→ AIM OF THE TASK: For the material below, return exactly the lines starting at the line containing "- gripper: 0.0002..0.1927" and ending at the line containing "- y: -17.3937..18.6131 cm", both ends included, and no others.

»»

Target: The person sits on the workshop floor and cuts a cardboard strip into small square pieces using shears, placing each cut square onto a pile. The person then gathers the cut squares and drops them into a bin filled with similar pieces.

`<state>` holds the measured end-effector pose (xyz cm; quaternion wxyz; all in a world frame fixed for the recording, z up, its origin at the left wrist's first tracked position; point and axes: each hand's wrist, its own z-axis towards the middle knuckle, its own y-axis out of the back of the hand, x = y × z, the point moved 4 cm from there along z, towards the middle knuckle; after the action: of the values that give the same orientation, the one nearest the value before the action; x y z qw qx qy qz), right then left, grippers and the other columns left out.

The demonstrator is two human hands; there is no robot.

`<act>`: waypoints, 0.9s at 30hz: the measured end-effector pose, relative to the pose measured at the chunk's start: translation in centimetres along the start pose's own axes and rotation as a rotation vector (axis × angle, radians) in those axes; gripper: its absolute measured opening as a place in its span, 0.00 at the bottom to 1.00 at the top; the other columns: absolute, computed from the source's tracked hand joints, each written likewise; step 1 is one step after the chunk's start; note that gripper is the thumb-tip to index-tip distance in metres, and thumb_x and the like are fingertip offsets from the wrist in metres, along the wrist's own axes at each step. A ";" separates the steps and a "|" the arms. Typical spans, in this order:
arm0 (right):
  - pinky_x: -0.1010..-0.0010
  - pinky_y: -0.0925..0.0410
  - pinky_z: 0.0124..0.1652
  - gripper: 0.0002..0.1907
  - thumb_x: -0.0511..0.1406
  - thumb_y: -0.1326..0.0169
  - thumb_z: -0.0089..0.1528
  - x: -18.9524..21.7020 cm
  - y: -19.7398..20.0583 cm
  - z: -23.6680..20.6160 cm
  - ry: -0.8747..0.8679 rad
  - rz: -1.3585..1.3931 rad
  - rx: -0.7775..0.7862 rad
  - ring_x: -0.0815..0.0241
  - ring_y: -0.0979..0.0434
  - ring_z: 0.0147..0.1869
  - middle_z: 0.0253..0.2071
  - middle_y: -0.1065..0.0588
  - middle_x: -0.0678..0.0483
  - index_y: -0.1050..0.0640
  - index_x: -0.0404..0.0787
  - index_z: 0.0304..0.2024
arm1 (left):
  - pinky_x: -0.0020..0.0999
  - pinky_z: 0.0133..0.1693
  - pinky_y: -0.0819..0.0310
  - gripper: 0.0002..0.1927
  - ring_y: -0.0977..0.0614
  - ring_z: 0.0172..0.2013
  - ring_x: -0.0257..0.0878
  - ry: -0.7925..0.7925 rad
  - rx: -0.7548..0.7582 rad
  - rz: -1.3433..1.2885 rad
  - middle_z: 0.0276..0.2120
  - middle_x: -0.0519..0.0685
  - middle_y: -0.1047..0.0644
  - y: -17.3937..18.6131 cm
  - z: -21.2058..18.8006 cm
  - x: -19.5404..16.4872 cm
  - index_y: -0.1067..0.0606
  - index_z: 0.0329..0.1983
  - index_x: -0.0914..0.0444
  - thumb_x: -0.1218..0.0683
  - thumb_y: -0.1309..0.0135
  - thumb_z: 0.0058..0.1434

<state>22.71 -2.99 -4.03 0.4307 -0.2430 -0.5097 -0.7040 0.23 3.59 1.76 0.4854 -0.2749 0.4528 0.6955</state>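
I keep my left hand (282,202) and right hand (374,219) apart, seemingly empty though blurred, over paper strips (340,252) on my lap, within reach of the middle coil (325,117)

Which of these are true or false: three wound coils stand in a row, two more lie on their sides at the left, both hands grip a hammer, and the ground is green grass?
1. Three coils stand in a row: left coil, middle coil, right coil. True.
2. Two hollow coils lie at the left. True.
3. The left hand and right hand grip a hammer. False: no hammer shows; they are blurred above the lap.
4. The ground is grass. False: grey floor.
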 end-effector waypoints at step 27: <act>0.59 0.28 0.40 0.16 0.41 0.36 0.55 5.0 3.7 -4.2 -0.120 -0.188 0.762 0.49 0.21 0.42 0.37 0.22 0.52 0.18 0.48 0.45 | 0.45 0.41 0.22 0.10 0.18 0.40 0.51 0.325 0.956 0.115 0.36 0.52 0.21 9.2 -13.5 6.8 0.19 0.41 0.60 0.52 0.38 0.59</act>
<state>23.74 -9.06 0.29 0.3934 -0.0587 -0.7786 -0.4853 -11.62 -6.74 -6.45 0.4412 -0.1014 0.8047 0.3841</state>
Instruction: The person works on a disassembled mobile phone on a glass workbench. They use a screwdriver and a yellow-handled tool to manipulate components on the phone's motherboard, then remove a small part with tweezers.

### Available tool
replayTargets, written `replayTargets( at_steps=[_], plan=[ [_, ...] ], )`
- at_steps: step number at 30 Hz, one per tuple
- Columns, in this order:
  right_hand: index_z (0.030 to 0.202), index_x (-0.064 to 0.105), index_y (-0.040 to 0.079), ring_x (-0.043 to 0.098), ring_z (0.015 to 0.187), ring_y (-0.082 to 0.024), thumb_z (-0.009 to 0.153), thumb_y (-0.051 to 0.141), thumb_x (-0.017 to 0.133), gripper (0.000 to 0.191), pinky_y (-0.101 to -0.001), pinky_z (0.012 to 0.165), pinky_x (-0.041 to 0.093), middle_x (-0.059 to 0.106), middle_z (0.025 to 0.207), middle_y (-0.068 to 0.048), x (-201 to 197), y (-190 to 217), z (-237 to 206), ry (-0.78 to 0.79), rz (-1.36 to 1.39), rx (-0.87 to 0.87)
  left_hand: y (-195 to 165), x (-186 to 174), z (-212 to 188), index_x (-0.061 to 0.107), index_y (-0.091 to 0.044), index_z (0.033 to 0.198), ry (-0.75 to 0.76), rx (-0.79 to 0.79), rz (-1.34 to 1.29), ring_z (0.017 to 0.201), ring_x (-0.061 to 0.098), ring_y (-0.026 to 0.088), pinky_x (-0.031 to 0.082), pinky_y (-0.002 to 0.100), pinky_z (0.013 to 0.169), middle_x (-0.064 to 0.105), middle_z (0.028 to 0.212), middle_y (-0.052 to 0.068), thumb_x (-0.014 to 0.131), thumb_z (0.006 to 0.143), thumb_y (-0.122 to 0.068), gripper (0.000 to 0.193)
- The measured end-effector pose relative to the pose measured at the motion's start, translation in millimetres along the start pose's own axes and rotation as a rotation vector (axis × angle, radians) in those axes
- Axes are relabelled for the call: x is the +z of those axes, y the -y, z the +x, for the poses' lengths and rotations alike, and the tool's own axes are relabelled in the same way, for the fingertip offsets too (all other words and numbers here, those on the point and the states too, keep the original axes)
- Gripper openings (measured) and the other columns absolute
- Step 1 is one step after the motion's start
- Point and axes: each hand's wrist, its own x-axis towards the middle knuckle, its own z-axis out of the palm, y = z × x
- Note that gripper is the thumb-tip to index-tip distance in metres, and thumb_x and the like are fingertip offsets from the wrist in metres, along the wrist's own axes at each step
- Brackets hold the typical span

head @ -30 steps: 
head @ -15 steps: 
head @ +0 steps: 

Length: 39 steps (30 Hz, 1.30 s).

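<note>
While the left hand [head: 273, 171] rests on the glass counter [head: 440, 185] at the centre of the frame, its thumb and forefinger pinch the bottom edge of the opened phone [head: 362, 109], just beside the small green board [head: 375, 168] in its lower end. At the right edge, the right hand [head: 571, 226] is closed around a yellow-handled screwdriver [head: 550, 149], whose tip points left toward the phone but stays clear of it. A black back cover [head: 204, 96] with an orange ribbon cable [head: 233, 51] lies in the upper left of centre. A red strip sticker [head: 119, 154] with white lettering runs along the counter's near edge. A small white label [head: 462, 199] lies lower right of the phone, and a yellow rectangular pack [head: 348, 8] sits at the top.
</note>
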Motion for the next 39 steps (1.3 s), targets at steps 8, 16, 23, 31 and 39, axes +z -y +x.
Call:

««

→ SOLUTION:
  - gripper: 0.0002..0.1927
  - ring_y: -0.0977..0.0614
  - ring_z: 0.0172..0.2013
  - ring_x: -0.0257..0.0878
  - ry: -0.7925..0.7925 rad
  - rx: -0.7548..0.7582 rad
  - rz: -1.3433..1.2885 rad
  - middle_z: 0.0276..0.2120
  - middle_x: -0.0519..0.0685
  - middle_y: -0.1047..0.0644
  - y: -17.3937..18.6131 cm

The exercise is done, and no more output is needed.